In other words, to follow a creed is not to leave the Bible behind.  In fact, if you abandon the study of the scriptures, you are not really adhering to these Protestant creeds at all!  You are abandoning all pretense of acting in the spirit of the Westminster divines or of John Knox and the other luminaries of Scottish Presbyterianism, or of the writers of the great Baptist creeds or the traditional confessions of the congregational or Anglican churches – all of which maintain this same perspective on biblical authority.

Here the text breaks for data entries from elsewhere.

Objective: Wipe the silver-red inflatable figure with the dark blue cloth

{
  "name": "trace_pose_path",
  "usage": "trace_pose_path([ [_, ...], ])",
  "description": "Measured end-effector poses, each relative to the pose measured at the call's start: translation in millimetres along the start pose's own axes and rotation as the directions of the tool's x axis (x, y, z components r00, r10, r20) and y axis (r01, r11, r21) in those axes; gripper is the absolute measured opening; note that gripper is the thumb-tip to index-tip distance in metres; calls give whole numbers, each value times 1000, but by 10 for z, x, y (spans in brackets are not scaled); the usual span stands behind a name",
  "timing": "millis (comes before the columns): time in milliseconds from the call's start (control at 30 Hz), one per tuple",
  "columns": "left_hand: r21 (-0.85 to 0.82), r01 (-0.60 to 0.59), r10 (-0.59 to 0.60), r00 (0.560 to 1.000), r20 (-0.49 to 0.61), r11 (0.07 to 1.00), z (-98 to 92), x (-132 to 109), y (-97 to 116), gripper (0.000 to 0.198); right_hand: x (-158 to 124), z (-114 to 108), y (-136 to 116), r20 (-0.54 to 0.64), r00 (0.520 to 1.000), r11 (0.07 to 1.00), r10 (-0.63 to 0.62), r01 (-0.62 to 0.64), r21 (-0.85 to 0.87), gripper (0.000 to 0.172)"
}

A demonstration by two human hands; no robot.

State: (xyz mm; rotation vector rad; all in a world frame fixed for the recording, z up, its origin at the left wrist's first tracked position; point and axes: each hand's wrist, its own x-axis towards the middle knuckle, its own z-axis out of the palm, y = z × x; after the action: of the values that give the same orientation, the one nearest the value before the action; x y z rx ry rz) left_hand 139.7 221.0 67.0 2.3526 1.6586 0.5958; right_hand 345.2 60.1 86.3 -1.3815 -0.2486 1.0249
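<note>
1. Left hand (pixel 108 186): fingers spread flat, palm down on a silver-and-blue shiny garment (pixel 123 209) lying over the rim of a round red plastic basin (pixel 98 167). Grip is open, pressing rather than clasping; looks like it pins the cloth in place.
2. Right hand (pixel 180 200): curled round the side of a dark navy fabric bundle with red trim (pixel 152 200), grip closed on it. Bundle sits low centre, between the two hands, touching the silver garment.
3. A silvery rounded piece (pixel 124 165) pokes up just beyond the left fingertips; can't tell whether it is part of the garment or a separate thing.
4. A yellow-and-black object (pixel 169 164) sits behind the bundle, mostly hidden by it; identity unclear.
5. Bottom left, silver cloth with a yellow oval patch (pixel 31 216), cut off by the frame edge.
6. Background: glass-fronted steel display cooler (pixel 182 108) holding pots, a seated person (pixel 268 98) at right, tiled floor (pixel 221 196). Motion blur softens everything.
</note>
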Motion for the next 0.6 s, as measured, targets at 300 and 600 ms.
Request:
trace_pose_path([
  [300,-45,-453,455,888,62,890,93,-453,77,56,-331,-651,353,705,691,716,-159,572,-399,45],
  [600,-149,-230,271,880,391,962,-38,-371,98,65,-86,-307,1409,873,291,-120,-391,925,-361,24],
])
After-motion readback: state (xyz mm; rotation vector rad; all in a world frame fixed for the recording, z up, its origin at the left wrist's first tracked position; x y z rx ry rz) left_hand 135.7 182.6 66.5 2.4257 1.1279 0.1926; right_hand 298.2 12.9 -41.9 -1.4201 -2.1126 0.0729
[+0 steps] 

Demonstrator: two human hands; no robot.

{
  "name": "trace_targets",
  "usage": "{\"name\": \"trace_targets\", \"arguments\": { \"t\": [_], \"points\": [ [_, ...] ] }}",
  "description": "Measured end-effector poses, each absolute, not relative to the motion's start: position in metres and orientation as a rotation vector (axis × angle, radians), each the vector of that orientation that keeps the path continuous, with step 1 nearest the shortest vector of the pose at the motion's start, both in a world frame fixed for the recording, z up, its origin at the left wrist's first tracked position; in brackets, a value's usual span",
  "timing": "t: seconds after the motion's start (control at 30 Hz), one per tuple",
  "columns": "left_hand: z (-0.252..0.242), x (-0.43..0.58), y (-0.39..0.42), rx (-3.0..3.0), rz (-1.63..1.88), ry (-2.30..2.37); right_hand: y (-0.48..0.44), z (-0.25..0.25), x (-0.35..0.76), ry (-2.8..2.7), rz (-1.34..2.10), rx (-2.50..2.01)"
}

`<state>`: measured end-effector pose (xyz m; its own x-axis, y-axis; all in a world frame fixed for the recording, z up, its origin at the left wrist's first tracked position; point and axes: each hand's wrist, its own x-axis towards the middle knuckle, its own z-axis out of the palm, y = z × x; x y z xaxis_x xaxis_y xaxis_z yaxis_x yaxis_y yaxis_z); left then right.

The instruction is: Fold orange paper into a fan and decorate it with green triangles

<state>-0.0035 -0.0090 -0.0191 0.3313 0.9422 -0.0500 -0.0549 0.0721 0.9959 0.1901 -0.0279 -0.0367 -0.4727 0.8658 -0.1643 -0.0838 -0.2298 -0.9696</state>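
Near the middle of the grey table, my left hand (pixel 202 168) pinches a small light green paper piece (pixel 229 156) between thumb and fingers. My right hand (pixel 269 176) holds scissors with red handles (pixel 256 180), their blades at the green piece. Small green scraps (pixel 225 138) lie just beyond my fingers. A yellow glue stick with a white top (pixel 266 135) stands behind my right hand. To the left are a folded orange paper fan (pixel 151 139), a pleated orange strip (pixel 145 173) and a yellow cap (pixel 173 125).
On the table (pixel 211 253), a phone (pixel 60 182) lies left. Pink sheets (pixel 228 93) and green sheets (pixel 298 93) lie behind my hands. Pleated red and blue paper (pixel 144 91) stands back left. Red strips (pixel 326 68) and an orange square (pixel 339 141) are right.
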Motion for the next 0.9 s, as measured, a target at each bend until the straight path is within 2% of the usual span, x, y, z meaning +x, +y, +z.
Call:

But it is equally true to say that if you engage in theological reasoning as if creeds are unnecessary you have abandoned the teaching of scripture.  Whether in the Old Testament Shema of Deuteronomy 6, or in the body of received teaching referenced in 1 Tim 1:11, 6:3; 2 Tim 1:13; and Titus 1:9, or in the explicit creeds which many believe are represented in 1 Cor 8; Phil 2; and 1 Tim 3, the Bible both records creedal statements and requires that godly ministers hold fast to an organized body of doctrine. 

In a practical sense, formulating our theology while ignorant of or indifferent to the best creeds of the past is also dangerous.  In addition to the biblical mandates and examples, common sense dictates that we should be at least as careful in upending our theology as I should be in digging in my garden.  The stakes are much higher in theology, and the men whom we are following were much more learned and careful.

In your theology, dig deeply, but don’t ignore the lines provided by those brothers, who, for our benefit and growth, have dug and marked off warnings before.



[1] 2 Timothy 3:16-17.

[2] 2 Timothy 3:15b.

[3] WCF, I:X.

[4] Preface to the Scottish Confession of Faith (1560).